Para Lucas, uma associação declaradamente negra sobreviver no Brasil colonial décadas antes da abolição, é um grande mistério. “No século XIX já existia uma política imperial de democracia racial para esconder qualquer tipo de identificação racial, por medo de experiências como a Revolução do Haiti (1791)”. O pesquisador estuda hoje a possibilidade da sobrevivência da SPD, então, estar ligada à boa articulação política.
Lígia explica que a associação era composta por homens africanos que sabiam ler, fazer contas e empreender. Assim, pensaram a instituição para ter sustentabilidade. Apesar dos notórios conhecimentos, organização e ousadia do grupo, Lígia acredita que estratégias de sobrevivência como essas demoraram muito a serem reconhecidas enquanto filantropia. “A SPD surgiu entre duas grandes revoltas: Búzios e Malês.
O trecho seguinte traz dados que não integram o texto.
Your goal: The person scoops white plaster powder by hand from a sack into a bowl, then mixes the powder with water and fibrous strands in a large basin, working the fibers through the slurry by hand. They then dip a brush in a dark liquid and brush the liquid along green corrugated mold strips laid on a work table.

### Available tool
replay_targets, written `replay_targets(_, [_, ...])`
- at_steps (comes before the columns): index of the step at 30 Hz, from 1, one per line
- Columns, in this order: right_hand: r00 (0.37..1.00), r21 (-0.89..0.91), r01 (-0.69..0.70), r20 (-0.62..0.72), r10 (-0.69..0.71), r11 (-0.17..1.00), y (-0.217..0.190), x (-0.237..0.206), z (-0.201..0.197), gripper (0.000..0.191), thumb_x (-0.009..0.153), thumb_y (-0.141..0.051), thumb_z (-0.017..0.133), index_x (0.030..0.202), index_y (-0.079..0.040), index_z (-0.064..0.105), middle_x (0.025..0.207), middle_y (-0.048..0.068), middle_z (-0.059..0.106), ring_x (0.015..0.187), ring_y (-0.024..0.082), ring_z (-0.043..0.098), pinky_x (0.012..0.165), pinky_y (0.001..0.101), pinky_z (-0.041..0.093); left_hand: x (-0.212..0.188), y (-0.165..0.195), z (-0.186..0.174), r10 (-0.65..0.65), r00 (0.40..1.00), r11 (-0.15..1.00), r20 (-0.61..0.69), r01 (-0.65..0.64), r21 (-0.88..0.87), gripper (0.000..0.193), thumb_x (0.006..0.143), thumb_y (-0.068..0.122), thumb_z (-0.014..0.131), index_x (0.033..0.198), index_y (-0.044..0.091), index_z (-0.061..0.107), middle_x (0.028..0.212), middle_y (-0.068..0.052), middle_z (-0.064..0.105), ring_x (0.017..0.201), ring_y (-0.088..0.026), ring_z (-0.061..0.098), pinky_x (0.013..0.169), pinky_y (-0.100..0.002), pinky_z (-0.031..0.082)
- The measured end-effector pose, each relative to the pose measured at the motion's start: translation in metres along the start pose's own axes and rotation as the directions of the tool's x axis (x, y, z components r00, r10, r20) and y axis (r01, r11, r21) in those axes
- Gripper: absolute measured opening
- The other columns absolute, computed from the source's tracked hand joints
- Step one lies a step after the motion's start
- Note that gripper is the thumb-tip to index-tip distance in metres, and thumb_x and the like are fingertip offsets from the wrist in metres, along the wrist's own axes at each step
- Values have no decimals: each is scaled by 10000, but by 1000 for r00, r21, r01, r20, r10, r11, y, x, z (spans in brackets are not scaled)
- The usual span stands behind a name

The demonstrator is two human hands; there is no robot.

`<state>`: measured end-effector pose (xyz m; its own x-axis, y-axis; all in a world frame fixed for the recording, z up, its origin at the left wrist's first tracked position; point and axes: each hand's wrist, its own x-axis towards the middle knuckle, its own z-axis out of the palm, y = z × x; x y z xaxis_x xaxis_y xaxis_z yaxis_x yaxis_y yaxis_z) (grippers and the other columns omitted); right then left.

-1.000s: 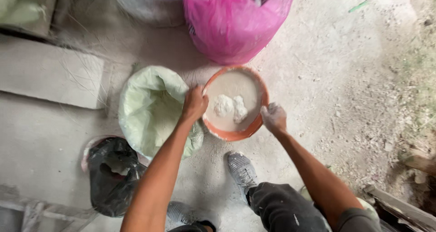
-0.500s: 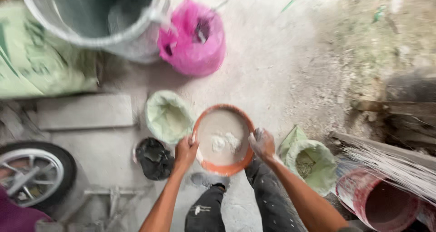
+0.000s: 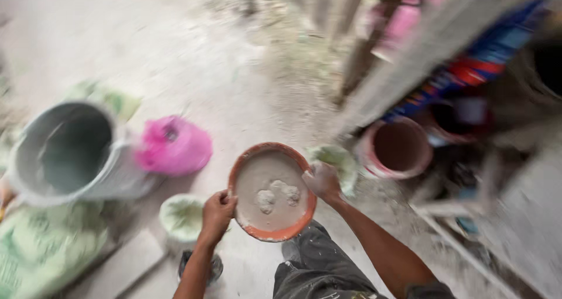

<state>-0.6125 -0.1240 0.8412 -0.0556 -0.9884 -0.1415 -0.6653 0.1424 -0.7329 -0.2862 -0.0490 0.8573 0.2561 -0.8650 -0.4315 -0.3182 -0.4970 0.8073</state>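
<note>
Two hands, basin now raised.

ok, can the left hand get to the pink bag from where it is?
Probably not right away: the left hand grips the orange bowl rim, as does the right hand. The pink bag lies unobstructed on the floor below.

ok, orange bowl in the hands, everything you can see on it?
The orange bowl is round and shallow, rim and inside coated in grey-white powder, with a few pale lumps near the middle. It is held roughly level above the dusty floor, the left hand gripping its left rim and the right hand its right rim.
</note>
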Motion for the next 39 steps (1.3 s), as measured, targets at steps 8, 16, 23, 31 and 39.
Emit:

Foi um momento em que a gestão de Salvador queria exterminar os negros. Então muitas organizações foram invisibilizadas. Mas, está no gene da população preta, e ainda mais num país com o racismo tão acelerado, ter empatia e acolher os que têm mais necessidade.”
Novas articulações
A invisibilidade comentada por Lígia também se estende a diversas outras organizações negras atuantes na história contemporânea do Brasil. Dois exemplos recentes de Filantropia Negra no Brasil são: o Fundo Baobá, criado em 2011, primeiro e único fundo dedicado exclusivamente à promoção da equidade racial para a população negra brasileira; e o Fundo Agbara, lançado em 2020, durante a pandemia da Covid-19, reconhecido como o 1º fundo filantrópico de mulheres negras do Brasil.
As organizações de movimentos negros, de forma geral, são exemplos materiais de resistência que atravessam o tempo e permanecem encontrando sentido e direção no Brasil do século XXI. Contudo, é urgente não romantizar a luta e trabalho encabeçados por esses grupos em um campo dominado por pessoas brancas. Dados da 11ª edição do Censo GIFE 22/23 mostram, por exemplo, que 92% dos principais órgãos de governança das instituições do ISP, os conselhos deliberativos são compostos por brancos.
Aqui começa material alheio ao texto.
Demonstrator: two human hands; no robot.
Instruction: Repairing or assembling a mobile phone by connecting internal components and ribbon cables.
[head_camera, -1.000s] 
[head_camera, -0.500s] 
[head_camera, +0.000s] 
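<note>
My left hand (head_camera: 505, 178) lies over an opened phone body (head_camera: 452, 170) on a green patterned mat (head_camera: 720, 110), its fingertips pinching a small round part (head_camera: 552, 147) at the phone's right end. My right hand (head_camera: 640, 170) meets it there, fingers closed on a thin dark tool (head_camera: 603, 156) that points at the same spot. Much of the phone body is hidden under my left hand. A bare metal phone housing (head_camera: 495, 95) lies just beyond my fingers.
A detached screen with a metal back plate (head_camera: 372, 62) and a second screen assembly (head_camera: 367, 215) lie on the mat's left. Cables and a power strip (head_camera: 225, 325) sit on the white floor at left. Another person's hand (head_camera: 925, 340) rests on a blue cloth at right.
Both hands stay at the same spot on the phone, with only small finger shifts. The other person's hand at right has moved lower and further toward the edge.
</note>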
Nessa empreitada, Giovanni reforça o papel imprescindível da valorização da memória. “O que nós queremos fazer é criar as condições para que essa memória possa ser usada politicamente, entendendo esse mundo político como uma demonstração cabal de que precede a existência das organizações tradicionais filantrópicas com vertentes religiosas. A filantropia negra é pautada pelo debate social, pela justiça social.”
A valorização da memória, como apontado por Giovanni, é importante para que não se esqueça a trajetória dos que vieram antes e também serve para manter vivo o presente de quem caminha e atua mirando o futuro que, inegociavelmente, é ancestral.